Biocompatibility of Titanium After Nano-hydroxiapatite Coating by Friction Stir Processing

Objectives: Determine the biocompatibility by inflammatory response and repair connective tissue around titanium dental implants after nano-hydroxiapatite coating by friction stir processing
Methods: This study was approved by the Ethics Committee in animals (CONS-CIEA 018-2016). Titanium dental implants after nano-hydroxiapatite coating by two different friction stir processing implants and uncoated controls were simultaneously implanted subcutaneously in rats for 2, 14 and 30 days. Samples were prepared using the computer control HAAS machine; which incorporates pure hydroxiapatite nanoparticles with 97% purity, diameter <200nm and surface area >9.4m 2/g on Titanium disks. Both friction stir processing implants differs on the nano-hydroxiapatite surface roughness. Group 1: Ra 1.38-2.08 um, Group 2: Ra 2.02-4.5 um, Group 3: Ti uncoated. The peri-implant tissue was qualitatively analyzed by histopathologic examination for healthy connective tissue, granulation tissue, macrophages, inflammatory cells, and proliferating cells.

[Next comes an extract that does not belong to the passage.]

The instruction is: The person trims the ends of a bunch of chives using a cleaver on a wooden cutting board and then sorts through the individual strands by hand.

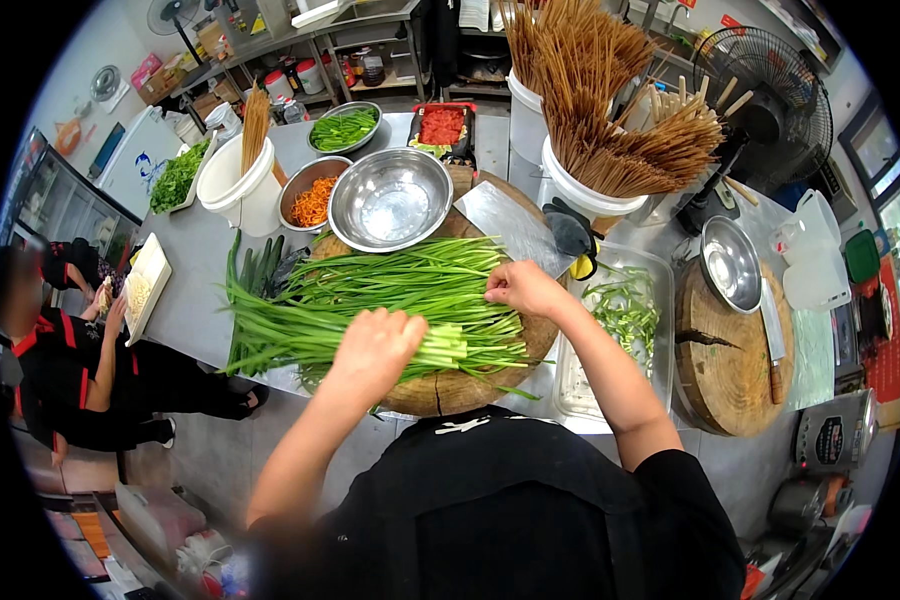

Results: No remarkable difference was found between group 1 (Nano-hydroxiapatite Ra 1.38-2.08um) and the control group (Titanium). The peri-implant tissue of all the surface samples from group 2 were necrotic at day 4 in all the rats. So we decided to withdraw those samples before the study ends. Those samples were not contaminated, we confirmed the absence of oxides, so it is concluded that the nanohydroxiapatita surface roughness influences the inflammatory reaction. Friction stir processing should leave smooth surfaces.
Conclusions: This study demonstrates the biocompatibility of titanium after nano-hydroxiapatite coating by friction stir processing when the surface roughness is between 1.38-2.08 um.